Jogou até 1975, quando decidiu ir para a Grande São Paulo e trocou os campos pelo futebol de salão. Se casou, teve duas filhas e um filho, passou a atuar como corretor de imóveis e o futebol foi ficando como hobby.
Quando voltou para Ribeirão Preto, em 1987, foi administrar o Clube Poliesportivo do Comercial, além de outros da cidade. Quando o Clube do Comercial fechou, 10 anos atrás, passou, então, à função de “faz tudo”, como diz, trabalhando na secretaria do conselho do time.
Tomires já foi chamado de “muralha” em reportagens de jornais. Diz que tinha um tanto de superstições, além de alguns segredos, revelados publicamente aqui pela primeira vez.
Quando chegava em campo e se aproximava da trave, dava-lhe chutes. Primeiro de bico, depois na sola. Também cuspia na bola e a insultava.
– Não pode gostar da trave e nem da bola!
Quando conseguia brecha, passava sebo na redonda. Nas mãos sem luva, usava parafina. Combinação perfeita. Segurava todo chute e o time adversário ficava sem entender porque a bola escorregava tanto.

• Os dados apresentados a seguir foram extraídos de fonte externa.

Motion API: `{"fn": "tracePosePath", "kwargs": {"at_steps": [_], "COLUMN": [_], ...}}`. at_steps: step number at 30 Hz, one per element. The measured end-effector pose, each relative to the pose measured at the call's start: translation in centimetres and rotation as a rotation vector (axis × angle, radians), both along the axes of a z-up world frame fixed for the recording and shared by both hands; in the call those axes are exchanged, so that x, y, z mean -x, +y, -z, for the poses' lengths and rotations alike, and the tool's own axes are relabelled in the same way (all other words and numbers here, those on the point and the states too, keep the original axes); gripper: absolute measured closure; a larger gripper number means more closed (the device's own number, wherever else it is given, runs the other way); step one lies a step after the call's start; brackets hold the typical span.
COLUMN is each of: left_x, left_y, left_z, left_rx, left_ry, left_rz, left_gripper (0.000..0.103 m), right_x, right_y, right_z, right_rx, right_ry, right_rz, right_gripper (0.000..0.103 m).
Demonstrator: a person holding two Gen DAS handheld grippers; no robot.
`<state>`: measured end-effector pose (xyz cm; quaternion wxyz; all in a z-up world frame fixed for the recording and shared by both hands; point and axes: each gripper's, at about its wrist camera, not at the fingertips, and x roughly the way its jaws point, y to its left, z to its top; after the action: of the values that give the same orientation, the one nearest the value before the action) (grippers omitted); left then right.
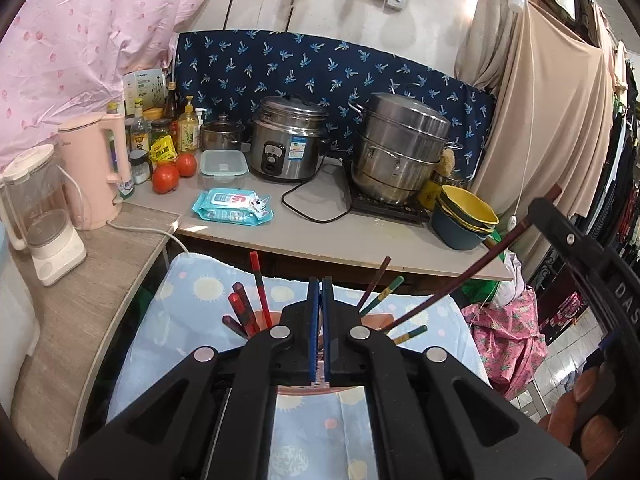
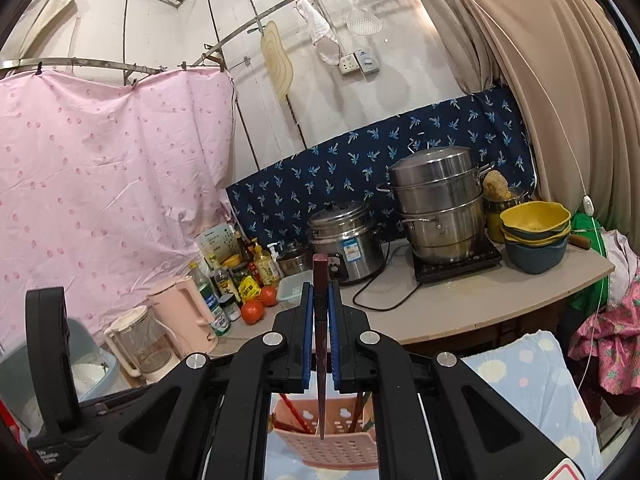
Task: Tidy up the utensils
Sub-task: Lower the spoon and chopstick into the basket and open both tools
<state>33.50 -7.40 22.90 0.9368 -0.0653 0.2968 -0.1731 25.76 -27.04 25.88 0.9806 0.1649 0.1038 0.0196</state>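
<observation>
Holding one dark red chopstick (image 2: 320,320) upright between the blue pads of my right gripper (image 2: 320,320), jaws clamped on its shaft so that the tip hangs straight down.

- Pink perforated holder (image 2: 332,446): directly beneath my right jaws, on the sun-print cloth (image 2: 532,384); placed there to receive the stick.
- Red chopsticks (image 1: 246,312) and green-banded chopsticks (image 1: 384,292): already standing in the holder, either side of my left jaws, leaning outward.
- Left gripper (image 1: 321,328): jaws closed, nothing between them, hovering over the holder.
- Bench (image 1: 344,236): beyond both jaws, carrying cookware; not involved.
</observation>
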Motion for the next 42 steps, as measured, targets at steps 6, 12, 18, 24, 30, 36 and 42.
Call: {"fn": "tracePosePath", "kwargs": {"at_steps": [6, 12, 18, 24, 30, 36, 42], "left_x": [-2.4, -4.0, -4.9, -5.4, -5.2, -4.3, -2.7], "left_y": [-0.5, -0.7, -0.7, -0.5, -0.4, -0.5, -0.8], "left_z": [2.1, 4.2, 5.5, 6.3, 6.2, 5.8, 5.3], "left_rx": [-0.014, -0.029, -0.033, -0.028, -0.037, -0.051, -0.077], "left_ry": [0.042, 0.077, 0.100, 0.115, 0.104, 0.089, 0.066], "left_rz": [-0.009, -0.021, -0.027, -0.033, -0.063, -0.070, -0.078], "left_gripper": [0.102, 0.102, 0.102, 0.102, 0.081, 0.079, 0.080], "right_x": [-3.6, -5.9, -7.3, -7.9, -7.9, -7.0, -5.7], "right_y": [-0.2, -0.1, 0.6, 0.9, 1.2, 1.5, 1.6], "right_z": [1.6, 5.3, 7.7, 9.0, 9.4, 9.1, 9.0], "right_rx": [0.022, 0.008, 0.022, 0.022, 0.028, 0.041, 0.038], "right_ry": [0.042, 0.131, 0.187, 0.220, 0.227, 0.220, 0.225], "right_rz": [0.013, -0.005, -0.022, -0.032, -0.027, -0.035, -0.047], "right_gripper": [0.096, 0.096, 0.096, 0.096, 0.086, 0.085, 0.084]}}
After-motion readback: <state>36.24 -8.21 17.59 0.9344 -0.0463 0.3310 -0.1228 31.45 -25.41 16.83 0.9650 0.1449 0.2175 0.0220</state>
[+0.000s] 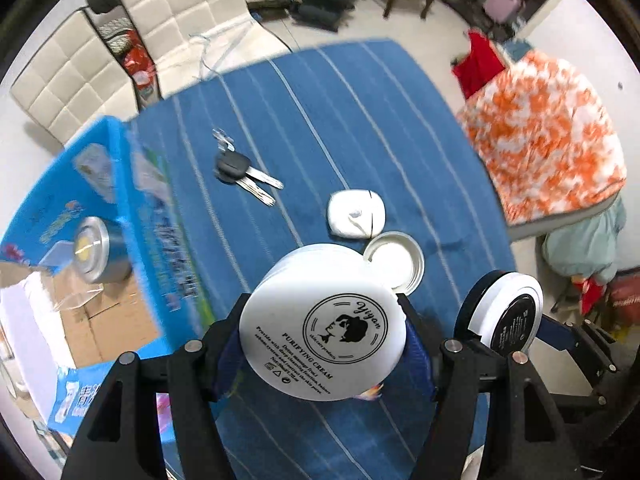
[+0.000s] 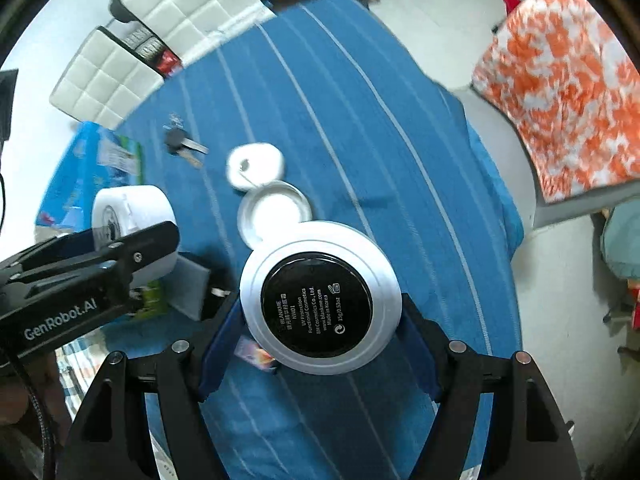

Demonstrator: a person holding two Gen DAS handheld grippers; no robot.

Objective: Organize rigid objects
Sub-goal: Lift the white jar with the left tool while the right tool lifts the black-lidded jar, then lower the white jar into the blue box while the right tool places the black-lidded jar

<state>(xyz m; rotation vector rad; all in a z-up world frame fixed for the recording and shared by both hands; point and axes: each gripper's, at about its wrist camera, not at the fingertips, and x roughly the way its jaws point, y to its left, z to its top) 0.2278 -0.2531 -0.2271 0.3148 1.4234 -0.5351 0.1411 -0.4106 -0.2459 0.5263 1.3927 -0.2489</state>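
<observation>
Two round containers are up off the blue striped worktop [image 1: 352, 120], one in each pair of tongs. The left tongs [image 1: 322, 330] are clamped on a white cream jar [image 1: 320, 328], its printed base turned toward the camera, the blue pads pressing its sides. The right tongs [image 2: 320, 308] are clamped on a silver compact [image 2: 320, 300] with a black label on its underside; the same compact shows at the right of the left wrist view, held between the other tongs.

Below them on the worktop lies a white lid [image 1: 396, 260], open side up, and just beyond it, farther away, a white earbud case [image 1: 356, 214]; seen from the right wrist the two nearly touch. Farther to the left, well apart from these, rest car keys [image 1: 244, 174] with black heads and their blades pointing right.

At the left edge of the worktop stands a blue carton [image 1: 80, 200], open at the top, with a silver tin [image 1: 98, 250] lying inside it. A small colourful card [image 2: 256, 354] lies on the worktop under the right tongs. Beyond the worktop are white padded chairs [image 1: 180, 4], and to the right an orange-and-white blanket [image 1: 548, 136].
</observation>
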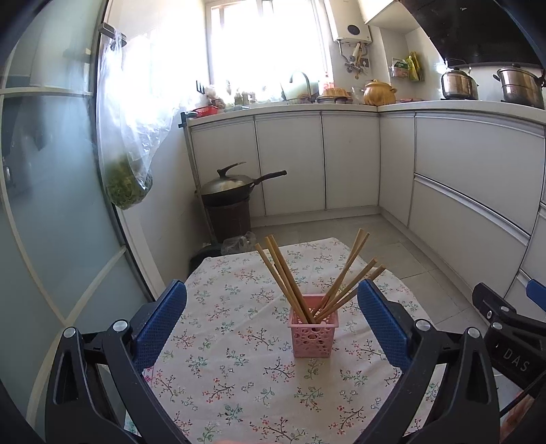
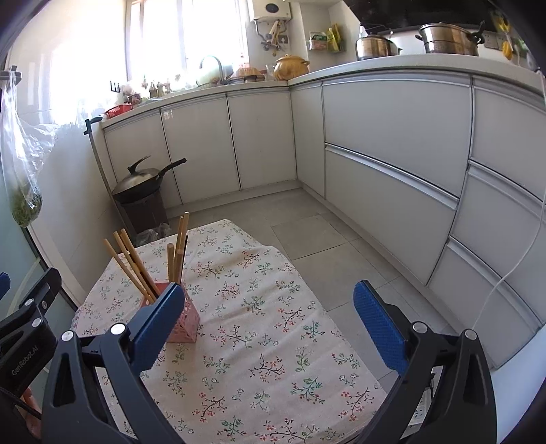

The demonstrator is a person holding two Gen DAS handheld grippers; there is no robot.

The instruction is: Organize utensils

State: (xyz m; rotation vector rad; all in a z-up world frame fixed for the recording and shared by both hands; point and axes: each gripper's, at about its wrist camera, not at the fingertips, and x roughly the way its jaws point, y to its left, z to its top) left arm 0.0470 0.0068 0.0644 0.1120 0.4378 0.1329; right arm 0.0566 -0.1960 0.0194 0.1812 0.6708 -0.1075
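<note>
Over at the far left a clear plastic bag of greens (image 1: 128, 184) hangs from a hook on the frosted glass door (image 1: 51, 191). Past it, in the corner by the white cabinets (image 1: 290, 164), a dark wok (image 1: 227, 186) with its lid on rests on a brown bin (image 1: 228, 218) on the floor.

In front of me stands the small desk (image 1: 239, 375) under a cloth printed with little flowering twigs. The left tongs (image 1: 271, 321) hover low over its near edge, blue pads spread wide and released, nothing between them. Framed in that gap is the pink perforated basket (image 1: 313, 329), upright on the cloth toward the middle of the desk. The wooden chopsticks (image 1: 286, 276) stand inside it (two loose bunches, really): one bunch leans off to the left, the other fans out to the right, all with their lower ends down in the basket.

Further right the right tongs (image 2: 269, 319) hang over the right half of the desk, likewise wide open and holding nothing. From their camera the basket sits just behind the left blue pad, which hides part of it; the cloth between the pads is bare print.

Along the back wall, the counter carries a tap (image 1: 302, 80), a yellow clay pot (image 1: 378, 92), and at the far right two steel pots (image 1: 459, 83) beneath the black hood (image 1: 477, 30).
</note>
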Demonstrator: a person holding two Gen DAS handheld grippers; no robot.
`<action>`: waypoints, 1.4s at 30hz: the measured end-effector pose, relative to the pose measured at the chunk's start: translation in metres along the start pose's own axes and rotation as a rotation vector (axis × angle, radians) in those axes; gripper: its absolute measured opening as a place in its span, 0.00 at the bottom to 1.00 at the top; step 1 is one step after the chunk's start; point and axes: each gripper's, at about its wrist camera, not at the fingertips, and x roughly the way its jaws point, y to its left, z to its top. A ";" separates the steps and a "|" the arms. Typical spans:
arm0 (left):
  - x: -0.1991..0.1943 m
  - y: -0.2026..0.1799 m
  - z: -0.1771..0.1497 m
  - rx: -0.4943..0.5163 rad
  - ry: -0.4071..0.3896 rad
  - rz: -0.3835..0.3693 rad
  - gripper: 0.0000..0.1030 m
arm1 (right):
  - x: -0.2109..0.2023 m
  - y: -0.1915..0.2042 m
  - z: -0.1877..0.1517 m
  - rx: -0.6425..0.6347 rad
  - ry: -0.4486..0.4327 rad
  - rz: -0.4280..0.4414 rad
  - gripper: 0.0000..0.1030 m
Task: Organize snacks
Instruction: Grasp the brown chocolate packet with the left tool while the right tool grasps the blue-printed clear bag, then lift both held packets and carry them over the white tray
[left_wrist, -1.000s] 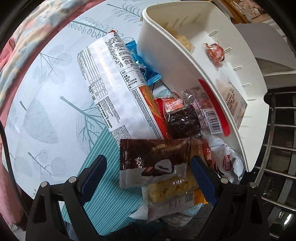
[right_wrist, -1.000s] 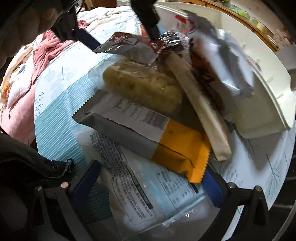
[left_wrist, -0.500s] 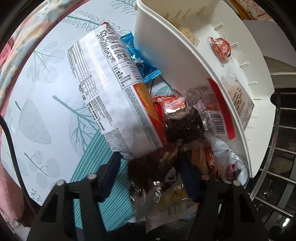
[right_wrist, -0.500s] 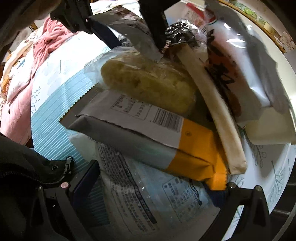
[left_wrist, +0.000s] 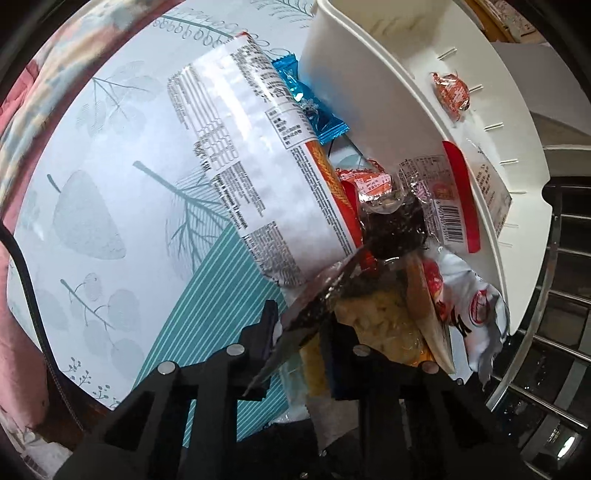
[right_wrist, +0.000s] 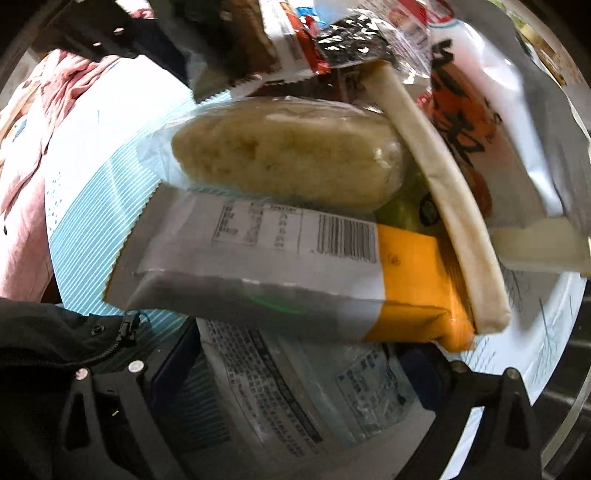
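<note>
Down on the leaf-print tablecloth the snacks lie heaped against the white divided tray. At the heap's near edge, away from the tray, the left gripper has its fingers pinched on a dark chocolate-cake wrapper. Beside that wrapper, the right gripper has its jaws wide and closing, straddling a clear printed packet below the grey-and-orange pack; neither pad visibly presses it.

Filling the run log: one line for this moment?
left gripper: shut on brown wrapper | right gripper: closing, straddling grey-orange packet | tray: one candy
</note>
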 end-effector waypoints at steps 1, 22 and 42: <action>-0.002 0.001 -0.001 -0.001 -0.003 -0.004 0.18 | 0.000 -0.001 0.000 0.005 0.014 0.001 0.94; -0.086 0.024 -0.045 0.136 -0.033 -0.039 0.17 | -0.022 -0.028 -0.014 0.423 0.215 0.338 0.91; -0.196 -0.053 -0.016 0.553 -0.087 -0.047 0.17 | -0.178 -0.091 -0.015 0.728 -0.205 0.279 0.91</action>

– Eu já treinava para isso. O pessoal queria saber quem tinha feito e eu nunca entreguei.
Diz que a opção por não usar luva foi feita também pela qualidade do equipamento disponível naquele tempo.
– A luva era de camurça, pesada, como essa de açougueiro. Hoje é leve!
As chuteiras também eram bem diferente dessas que são objeto de desejo da meninada.
– A minha chuteira era Gaêta. Dura. Furava a sola do pé. Quando chovia, ficava encharcada e era um peso! Hoje é tudo macio!
Muita coisa mudou, mas a paixão pelo futebol segue intacta.
– O futebol é tudo! Eu não ganhei dinheiro, mas o futebol me deu amigos e isso não tem o que paga. Eu vivo futebol, como futebol, é tudo!
A lista de amigos, então, é longa. A de jogadores de destaque com quem já pôde jogar é maior ainda. Tem um jogo marcante para cada time onde jogou.
No XV de Jaú foi contra o Palmeiras, por volta de 64. Um amistoso realizado em Barra Bonita. Perderam de cinco a um, mas pôde ver jogando Ademar Pantera, Rinaldo, entre outros craques. Já valeu a pena.
– O Rinaldo chutava que era um pandemônio! Ele mirou e falou: vou chutar em você. Eu nem vi onde a bola passou!
O Comercial é hoje sua casa, não há dúvida. Mas guarda um carinho especial por cada time por onde passou. Quando pode, inclusive, assiste aos jogos do XV de Jaú, seu primeiro time do coração. No último dia 15 viu o “Galo da Comarca” ser campeão do Paulista Sub 20 na segunda divisão. Foi até Bebedouro para assistir ao jogo.
– Meu coração tá no Comercial, mas meu primeiro time foi o XV. Onde eu vou, eu visto a camisa. E, por onde eu passo, sou homenageado: em Ituverava o pessoal atravessa a rua para me cumprimentar.
Modéstia à parte, encontra nesse carinho o sentido de sua paixão.
– São coisas que a gente fica feliz… sou feliz por ter essa amizade!
Até quando pretende continuar?
– Ô, menina, ameacei parar um monte de vez. Até agora eu tô continuando aí. Até a saúde não dar mais. É bom, uma distração. Tô vendo todo mundo, matando a saudade.
A história acabou? Bem longe disso! Ele tem muito ainda a contar! Quer saber quem era o jogador conhecido como “o melhor marcador do Pelé?”. É só dar um pulinho do estádio do Comercial. Tomires, com seu vozeirão animado, é sempre companhia para um bom papo futebolístico!